*** Data excerpt ***

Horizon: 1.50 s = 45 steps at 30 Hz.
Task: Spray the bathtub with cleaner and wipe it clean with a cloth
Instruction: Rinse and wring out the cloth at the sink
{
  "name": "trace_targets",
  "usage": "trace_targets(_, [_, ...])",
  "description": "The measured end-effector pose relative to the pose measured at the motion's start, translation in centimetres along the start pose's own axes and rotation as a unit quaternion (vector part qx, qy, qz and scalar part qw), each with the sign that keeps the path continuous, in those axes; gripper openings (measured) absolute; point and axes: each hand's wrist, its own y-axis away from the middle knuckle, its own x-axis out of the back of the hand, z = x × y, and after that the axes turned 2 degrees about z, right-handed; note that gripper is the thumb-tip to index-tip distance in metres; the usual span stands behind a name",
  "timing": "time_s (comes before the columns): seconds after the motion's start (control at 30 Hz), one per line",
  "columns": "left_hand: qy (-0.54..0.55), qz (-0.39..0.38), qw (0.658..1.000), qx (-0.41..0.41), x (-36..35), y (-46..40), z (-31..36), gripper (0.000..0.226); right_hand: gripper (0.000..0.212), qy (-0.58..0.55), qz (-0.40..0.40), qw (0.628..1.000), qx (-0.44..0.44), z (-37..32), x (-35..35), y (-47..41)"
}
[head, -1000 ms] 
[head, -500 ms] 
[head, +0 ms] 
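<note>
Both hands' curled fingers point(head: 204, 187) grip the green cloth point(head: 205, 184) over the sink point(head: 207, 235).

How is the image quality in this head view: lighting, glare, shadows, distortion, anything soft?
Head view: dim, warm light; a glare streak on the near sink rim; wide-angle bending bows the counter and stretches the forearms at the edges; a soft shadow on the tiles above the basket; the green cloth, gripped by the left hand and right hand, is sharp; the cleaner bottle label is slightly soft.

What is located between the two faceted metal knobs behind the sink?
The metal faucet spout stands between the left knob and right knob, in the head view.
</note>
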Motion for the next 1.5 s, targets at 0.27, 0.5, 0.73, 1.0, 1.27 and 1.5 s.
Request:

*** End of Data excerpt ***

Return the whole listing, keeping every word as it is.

Horizon: 1.50 s = 45 steps at 30 Hz.
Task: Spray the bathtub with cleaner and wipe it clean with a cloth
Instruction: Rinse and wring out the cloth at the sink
{
  "name": "trace_targets",
  "usage": "trace_targets(_, [_, ...])",
  "description": "The measured end-effector pose relative to the pose measured at the motion's start, translation in centimetres along the start pose's own axes and rotation as a unit quaternion (vector part qx, qy, qz and scalar part qw), each with the sign that keeps the path continuous, in those axes; gripper openings (measured) absolute; point and axes: each hand's wrist, its own y-axis away from the middle knuckle, its own x-axis out of the back of the hand, z = x × y, and after that the axes turned 2 degrees about z, right-handed; note that gripper is the thumb-tip to index-tip distance in metres; the usual span stands behind a name",
  "timing": "time_s (comes before the columns): seconds after the motion's start (control at 30 Hz), one per line",
  "columns": "left_hand: qy (-0.54..0.55), qz (-0.39..0.38), qw (0.658..1.000), qx (-0.41..0.41), x (-36..35), y (-46..40), z (-31..36), gripper (0.000..0.226); right_hand: gripper (0.000..0.212), qy (-0.58..0.55), qz (-0.40..0.40), qw (0.628..1.000), qx (-0.44..0.44), z (-37..32), x (-35..35), y (-47..41)"
}
[head, -1000 ms] 
[head, -500 ms] 
[head, +0 ms] 
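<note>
Both hands' curled fingers point(head: 204, 187) grip the green cloth point(head: 205, 184) over the sink point(head: 207, 235).

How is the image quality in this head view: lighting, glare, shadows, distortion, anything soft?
Head view: dim, warm light; a glare streak on the near sink rim; wide-angle bending bows the counter and stretches the forearms at the edges; a soft shadow on the tiles above the basket; the green cloth, gripped by the left hand and right hand, is sharp; the cleaner bottle label is slightly soft.

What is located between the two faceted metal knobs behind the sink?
The metal faucet spout stands between the left knob and right knob, in the head view.
</note>
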Motion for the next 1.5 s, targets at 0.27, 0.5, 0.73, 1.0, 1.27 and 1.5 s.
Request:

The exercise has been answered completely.